Simon, dans l'Andrienne, rappelle à Sosie les bienfaits dont il l'a comblé: « Me remettre ainsi «vos bienfaits devant les yeux, lui dit Sosie, « c'est me reprocher que je les ai oubliés. » Isthæc commemoratio, quasi exprobratio est immemoris beneficii. Les interprètes, d'accord entre eux pour le fond de la pensée, ne le sont pas pour le sens d'immemoris: se doit - il prendre dans un sens actif, ou dans un sens passif? Madame Dacier dit que ce mot peut être expliqué des deux manières: exprobratio mei immemoris, et alors immemoris est actif; ou bien, exprobratio beneficii immemoris, le reproche d'un bienfait oublié; et alors immemoris est passif. Selon cette explication, quand immemor veut dire celui qui oublie, il est pris dans un sens actif; au lieu que quand il signifie ce qui est oublié, il est dans un sens passif, du moins par rapport à notre manière de traduire.

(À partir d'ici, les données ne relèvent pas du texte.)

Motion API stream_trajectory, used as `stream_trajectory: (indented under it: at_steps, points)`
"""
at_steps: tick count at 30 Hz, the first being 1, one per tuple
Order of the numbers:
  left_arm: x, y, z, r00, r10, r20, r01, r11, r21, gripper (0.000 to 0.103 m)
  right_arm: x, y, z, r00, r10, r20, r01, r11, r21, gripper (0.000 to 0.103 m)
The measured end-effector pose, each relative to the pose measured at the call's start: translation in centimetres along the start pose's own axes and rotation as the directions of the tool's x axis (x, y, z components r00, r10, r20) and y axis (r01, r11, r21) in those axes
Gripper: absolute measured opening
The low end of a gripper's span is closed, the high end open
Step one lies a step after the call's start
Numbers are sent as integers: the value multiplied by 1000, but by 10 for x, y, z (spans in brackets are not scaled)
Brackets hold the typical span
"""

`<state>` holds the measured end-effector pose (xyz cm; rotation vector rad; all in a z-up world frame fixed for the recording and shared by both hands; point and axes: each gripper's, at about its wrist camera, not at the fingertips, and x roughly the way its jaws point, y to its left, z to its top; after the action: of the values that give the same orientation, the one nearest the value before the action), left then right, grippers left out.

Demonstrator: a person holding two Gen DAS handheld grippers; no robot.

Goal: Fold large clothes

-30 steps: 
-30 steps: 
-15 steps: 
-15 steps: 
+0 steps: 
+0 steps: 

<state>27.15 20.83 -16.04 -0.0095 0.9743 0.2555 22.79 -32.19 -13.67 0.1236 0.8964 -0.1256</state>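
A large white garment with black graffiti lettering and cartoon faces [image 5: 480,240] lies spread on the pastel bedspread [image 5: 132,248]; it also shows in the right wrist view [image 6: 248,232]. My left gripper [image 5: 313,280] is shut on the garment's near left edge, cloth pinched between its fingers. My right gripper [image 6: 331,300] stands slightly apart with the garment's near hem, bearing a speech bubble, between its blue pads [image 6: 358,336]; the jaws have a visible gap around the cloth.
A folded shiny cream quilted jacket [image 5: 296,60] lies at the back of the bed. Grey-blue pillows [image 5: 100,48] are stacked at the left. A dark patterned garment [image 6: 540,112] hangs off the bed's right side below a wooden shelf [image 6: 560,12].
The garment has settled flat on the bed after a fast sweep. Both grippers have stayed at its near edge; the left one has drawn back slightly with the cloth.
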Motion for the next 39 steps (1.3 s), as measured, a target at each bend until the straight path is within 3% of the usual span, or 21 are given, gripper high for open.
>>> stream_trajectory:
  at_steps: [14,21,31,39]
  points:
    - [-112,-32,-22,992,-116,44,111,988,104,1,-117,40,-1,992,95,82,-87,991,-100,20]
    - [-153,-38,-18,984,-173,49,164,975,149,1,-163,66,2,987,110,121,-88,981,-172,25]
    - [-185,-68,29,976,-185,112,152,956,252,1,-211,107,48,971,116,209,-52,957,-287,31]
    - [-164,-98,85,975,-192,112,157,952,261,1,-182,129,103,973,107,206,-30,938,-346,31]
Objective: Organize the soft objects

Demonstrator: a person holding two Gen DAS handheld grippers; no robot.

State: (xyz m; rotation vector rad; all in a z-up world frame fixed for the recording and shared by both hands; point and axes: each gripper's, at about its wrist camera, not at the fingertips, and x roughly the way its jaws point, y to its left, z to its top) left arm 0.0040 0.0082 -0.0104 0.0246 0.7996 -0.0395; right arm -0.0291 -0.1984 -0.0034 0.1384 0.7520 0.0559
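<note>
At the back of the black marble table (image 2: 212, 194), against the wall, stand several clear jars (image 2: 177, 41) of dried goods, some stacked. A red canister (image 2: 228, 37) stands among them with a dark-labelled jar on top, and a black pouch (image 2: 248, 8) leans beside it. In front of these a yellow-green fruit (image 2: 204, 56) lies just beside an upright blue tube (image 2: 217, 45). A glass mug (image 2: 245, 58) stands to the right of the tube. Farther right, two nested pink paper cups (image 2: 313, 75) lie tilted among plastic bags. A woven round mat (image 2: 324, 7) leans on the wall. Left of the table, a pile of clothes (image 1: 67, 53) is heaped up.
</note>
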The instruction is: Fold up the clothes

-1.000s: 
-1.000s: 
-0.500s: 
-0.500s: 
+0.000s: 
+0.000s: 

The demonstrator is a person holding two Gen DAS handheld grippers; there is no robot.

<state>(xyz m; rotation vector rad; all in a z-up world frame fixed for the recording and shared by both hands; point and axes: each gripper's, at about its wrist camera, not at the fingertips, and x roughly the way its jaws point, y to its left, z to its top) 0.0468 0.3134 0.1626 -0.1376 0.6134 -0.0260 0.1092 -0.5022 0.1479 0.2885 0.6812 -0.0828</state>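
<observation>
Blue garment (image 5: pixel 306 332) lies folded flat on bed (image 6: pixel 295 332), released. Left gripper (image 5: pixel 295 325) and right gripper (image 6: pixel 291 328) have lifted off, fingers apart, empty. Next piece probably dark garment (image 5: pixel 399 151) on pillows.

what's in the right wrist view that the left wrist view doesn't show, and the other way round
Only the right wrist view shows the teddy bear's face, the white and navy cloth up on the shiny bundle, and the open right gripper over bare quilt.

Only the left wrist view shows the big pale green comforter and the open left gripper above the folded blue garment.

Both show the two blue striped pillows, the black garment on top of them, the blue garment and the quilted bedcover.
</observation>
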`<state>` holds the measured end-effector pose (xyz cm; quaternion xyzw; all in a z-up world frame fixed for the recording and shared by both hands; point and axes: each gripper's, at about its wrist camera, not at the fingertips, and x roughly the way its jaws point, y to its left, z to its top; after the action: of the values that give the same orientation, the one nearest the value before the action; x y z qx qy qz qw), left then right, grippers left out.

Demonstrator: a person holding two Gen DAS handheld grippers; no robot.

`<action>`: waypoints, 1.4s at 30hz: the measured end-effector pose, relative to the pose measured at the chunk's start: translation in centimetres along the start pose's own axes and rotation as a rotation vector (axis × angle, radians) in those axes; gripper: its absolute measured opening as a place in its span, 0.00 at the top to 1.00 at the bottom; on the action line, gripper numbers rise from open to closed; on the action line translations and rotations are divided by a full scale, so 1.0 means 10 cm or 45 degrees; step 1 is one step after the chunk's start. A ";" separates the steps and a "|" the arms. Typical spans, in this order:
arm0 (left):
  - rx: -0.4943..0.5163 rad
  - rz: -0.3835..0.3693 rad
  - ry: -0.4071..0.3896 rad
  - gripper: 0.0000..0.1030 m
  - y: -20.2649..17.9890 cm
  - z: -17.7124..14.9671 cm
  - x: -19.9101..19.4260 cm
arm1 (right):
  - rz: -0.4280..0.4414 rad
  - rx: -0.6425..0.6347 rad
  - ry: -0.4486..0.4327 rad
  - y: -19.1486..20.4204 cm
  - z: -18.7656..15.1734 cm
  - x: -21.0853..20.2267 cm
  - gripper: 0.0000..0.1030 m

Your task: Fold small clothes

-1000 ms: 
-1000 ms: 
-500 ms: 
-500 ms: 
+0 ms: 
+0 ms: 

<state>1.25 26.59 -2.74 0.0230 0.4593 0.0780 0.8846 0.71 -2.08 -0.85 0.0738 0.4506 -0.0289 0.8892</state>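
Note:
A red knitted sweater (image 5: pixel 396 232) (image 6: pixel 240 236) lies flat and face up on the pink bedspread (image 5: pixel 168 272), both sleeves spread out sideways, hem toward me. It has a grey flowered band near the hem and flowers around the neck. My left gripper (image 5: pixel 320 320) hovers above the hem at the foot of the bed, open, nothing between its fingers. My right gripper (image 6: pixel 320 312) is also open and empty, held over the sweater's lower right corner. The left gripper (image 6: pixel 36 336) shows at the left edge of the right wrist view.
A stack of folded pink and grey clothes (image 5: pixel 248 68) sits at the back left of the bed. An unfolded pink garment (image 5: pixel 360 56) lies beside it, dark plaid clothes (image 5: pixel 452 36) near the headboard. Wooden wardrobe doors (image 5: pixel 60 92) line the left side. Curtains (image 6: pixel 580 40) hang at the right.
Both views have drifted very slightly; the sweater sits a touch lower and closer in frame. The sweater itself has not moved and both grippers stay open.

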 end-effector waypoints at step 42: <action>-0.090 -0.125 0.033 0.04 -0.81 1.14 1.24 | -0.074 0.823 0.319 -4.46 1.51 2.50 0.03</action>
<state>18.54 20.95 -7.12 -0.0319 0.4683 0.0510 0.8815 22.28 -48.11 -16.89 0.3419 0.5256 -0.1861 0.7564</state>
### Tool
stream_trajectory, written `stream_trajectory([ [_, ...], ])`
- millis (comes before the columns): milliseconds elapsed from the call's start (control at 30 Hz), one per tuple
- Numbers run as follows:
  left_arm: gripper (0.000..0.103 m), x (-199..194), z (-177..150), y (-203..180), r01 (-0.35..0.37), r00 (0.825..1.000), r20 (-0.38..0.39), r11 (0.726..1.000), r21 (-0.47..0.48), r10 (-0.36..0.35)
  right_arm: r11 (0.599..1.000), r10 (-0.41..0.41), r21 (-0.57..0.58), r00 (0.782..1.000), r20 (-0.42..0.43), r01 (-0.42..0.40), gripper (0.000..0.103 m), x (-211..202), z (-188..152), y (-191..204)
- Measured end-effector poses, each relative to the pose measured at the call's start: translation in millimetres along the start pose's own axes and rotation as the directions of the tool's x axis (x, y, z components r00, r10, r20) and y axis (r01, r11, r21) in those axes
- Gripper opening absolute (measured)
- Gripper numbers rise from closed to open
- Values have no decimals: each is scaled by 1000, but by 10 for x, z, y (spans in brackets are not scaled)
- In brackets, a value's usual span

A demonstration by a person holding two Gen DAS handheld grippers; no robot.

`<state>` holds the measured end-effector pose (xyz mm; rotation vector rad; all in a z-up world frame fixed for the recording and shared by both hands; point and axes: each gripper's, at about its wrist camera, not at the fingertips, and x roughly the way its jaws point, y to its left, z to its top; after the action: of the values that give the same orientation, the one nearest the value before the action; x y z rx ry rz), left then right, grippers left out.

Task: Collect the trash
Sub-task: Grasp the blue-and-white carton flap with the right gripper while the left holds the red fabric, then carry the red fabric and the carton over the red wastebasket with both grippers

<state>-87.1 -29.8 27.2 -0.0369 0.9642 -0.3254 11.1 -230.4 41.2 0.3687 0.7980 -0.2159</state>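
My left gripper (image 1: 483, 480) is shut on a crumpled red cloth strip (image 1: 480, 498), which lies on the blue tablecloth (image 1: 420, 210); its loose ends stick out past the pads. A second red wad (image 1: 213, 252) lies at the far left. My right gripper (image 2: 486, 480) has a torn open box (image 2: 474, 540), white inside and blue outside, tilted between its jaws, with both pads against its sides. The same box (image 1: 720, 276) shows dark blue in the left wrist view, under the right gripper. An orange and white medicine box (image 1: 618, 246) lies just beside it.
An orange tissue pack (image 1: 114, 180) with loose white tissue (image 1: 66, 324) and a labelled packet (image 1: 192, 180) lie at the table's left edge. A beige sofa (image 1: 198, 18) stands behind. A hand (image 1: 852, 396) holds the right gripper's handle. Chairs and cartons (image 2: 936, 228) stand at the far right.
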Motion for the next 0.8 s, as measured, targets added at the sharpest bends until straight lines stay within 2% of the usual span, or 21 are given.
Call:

Mais ne pourrait-on pas ajouter qu'en latin immemor veut dire souvent, qui n'est pas demeuré dans la mémoire? Tacite a dit, immemor beneficium, un bienfait qui n'est pas demeuré dans la mémoire, ou, selon notre manière de parler, un bienfait oublié. Horace a dit memor nota, une marque qui dure long-temps, qui fait ressouvenir. Virgile a dit dans le même sens memor ira, une colère qui demeure long-temps dans le cœur ; ainsi immemoris serait dans un sens neutre en latin,

Que fait Monsieur? Il joue: jouer est pris dans un sens neutre; mais quand on dit, il joue gros jeu ; il joue est pris dans un sens actif, et gros jeu est le régime de il joue.

Danser est un verbe neutre; mais lorsqu'où dit, danser une courante, danser un menuet ; danser est alors un verbe actif.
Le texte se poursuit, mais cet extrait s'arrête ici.